→ EXERCISE REQUIREMENTS:
Output the listing below verbatim, without images.
(Beginning of DATA SHOWN)
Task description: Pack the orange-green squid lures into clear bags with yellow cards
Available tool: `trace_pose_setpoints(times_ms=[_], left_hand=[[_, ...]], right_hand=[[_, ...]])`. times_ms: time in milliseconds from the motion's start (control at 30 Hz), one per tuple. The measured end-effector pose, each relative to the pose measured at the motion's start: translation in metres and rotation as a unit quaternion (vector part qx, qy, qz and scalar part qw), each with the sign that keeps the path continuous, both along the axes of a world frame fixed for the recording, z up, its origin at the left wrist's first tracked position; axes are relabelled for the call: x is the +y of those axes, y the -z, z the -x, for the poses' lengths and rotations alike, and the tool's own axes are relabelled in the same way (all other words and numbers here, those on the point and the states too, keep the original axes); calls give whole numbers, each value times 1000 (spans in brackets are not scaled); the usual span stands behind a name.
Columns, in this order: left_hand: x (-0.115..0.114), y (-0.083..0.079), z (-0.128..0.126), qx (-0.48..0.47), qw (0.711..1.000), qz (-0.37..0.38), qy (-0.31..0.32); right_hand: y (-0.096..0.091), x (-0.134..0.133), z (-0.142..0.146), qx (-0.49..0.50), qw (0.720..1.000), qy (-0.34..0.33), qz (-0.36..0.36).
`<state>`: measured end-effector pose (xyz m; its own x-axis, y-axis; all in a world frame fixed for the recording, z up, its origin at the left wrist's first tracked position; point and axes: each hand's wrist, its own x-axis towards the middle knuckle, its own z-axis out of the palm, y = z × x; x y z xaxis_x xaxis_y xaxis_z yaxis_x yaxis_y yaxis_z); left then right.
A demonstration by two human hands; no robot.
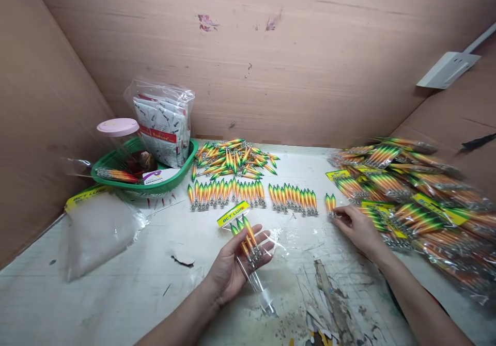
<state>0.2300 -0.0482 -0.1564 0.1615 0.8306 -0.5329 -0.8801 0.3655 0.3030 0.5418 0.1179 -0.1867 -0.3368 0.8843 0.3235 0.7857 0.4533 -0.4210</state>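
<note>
My left hand (228, 273) is turned palm up, fingers half curled, with a few green, yellow and orange fishing lures (248, 237) lying in it. A clear bag with a yellow "BCT LURE" header (232, 214) lies along the same palm; I cannot tell whether the lures are inside it. Farther right, my right hand (356, 227) is closed in a pinch at the hook ends of two fishing lures (330, 201) on the table. Between and beyond the hands, a left row of lures (227, 193) and a right row of lures (293, 199) stand side by side.
Behind the rows lies a loose heap of lures (236, 157). A green basket (166, 183) holding packets and a pink-lidded cup (118, 127) stands left, with empty clear bags (101, 232) before it. Packed lure bags (418, 217) pile up at right, below a white socket (447, 71).
</note>
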Motion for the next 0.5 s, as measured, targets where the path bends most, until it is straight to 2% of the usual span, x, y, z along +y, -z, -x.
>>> trace_pose_setpoints(times_ms=[167, 300, 367, 400, 433, 500], left_hand=[[0, 1, -1, -5, 1000, -2, -6], [2, 4, 1, -5, 1000, 0, -8], [3, 6, 1, -3, 1000, 6, -7], [3, 7, 2, -3, 1000, 9, -7], [4, 8, 2, -2, 1000, 12, -7], [4, 9, 2, 1, 1000, 14, -8]], right_hand=[[-14, -15, 6, -20, 999, -39, -13], [-44, -54, 18, -21, 996, -85, -19], [-66, -82, 26, -21, 987, -159, -4], [-77, -96, 31, -19, 978, -207, 26], [-88, -109, 37, -22, 962, -263, 65], [-106, -130, 52, -20, 914, -367, 172]])
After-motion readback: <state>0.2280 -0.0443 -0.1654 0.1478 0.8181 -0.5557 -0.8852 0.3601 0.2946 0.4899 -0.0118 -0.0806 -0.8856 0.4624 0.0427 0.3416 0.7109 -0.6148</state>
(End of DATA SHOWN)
→ SOLUTION TO THIS TASK:
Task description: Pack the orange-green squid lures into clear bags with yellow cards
Available tool: `trace_pose_setpoints(times_ms=[_], left_hand=[[_, ...]], right_hand=[[_, ...]])`. times_ms: time in milliseconds from the motion's start (control at 30 Hz), one per tuple. The measured end-effector pose, each relative to the pose measured at the motion's start: translation in metres and rotation as a unit quaternion (vector part qx, qy, qz and scalar part qw), each with the sign that keeps the path continuous, both along the axes of a world frame fixed for the recording, z up, its origin at the left wrist's first tracked position; axes are relabelled for the call: x is the +y of those axes, y the -z, z the -x, for the poses' lengths and rotations alike, and the tool's own axes are relabelled in the same way (all other words and numbers here, those on the point and the states too, keep the original axes); calls give whole numbers, each value times 1000 (spans in brackets are not scaled); the usual span stands behind a name.
Columns, in this order: left_hand: x (-0.115..0.114), y (-0.083..0.079), z (-0.128..0.126), qx (-0.48..0.47), qw (0.711..1.000), qz (-0.37..0.38), qy (-0.31..0.32); right_hand: y (-0.096..0.091), x (-0.134..0.133), z (-0.142..0.146), qx (-0.49..0.50), qw (0.720..1.000), qy (-0.34..0.33), qz (-0.36..0.36).
`<state>`: measured end-effector pose (xyz m; its own x-axis, y-axis; all in a world frame fixed for the recording, z up, its origin at the left wrist's first tracked position; point and axes: each hand's wrist, its own x-axis towards the middle knuckle, its own z-axis out of the palm, y = z × x; x y z xaxis_x xaxis_y xaxis_z yaxis_x yaxis_y yaxis_z); left then right.
A demonstration by two human hands; no robot.
<state>0.2300 -0.0482 -0.1564 0.1615 0.8306 -0.5329 -0.8801 0.3655 0.3030 0.5418 0.1179 -0.1867 -0.3368 0.8843 0.3235 0.7857 0.4533 -0.4210</state>
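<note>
My left hand (228, 273) is turned palm up, fingers half curled, with a few green, yellow and orange fishing lures (248, 237) lying in it. A clear bag with a yellow "BCT LURE" header (232, 214) lies along the same palm; I cannot tell whether the lures are inside it. Farther right, my right hand (356, 227) is closed in a pinch at the hook ends of two fishing lures (330, 201) on the table. Between and beyond the hands, a left row of lures (227, 193) and a right row of lures (293, 199) stand side by side.
Behind the rows lies a loose heap of lures (236, 157). A green basket (166, 183) holding packets and a pink-lidded cup (118, 127) stands left, with empty clear bags (101, 232) before it. Packed lure bags (418, 217) pile up at right, below a white socket (447, 71).
</note>
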Motion for the next 0.5 s, as measured, targets where the path bends most, until it is straight to 2% of the usual span, x, y, z along +y, -z, -x.
>>> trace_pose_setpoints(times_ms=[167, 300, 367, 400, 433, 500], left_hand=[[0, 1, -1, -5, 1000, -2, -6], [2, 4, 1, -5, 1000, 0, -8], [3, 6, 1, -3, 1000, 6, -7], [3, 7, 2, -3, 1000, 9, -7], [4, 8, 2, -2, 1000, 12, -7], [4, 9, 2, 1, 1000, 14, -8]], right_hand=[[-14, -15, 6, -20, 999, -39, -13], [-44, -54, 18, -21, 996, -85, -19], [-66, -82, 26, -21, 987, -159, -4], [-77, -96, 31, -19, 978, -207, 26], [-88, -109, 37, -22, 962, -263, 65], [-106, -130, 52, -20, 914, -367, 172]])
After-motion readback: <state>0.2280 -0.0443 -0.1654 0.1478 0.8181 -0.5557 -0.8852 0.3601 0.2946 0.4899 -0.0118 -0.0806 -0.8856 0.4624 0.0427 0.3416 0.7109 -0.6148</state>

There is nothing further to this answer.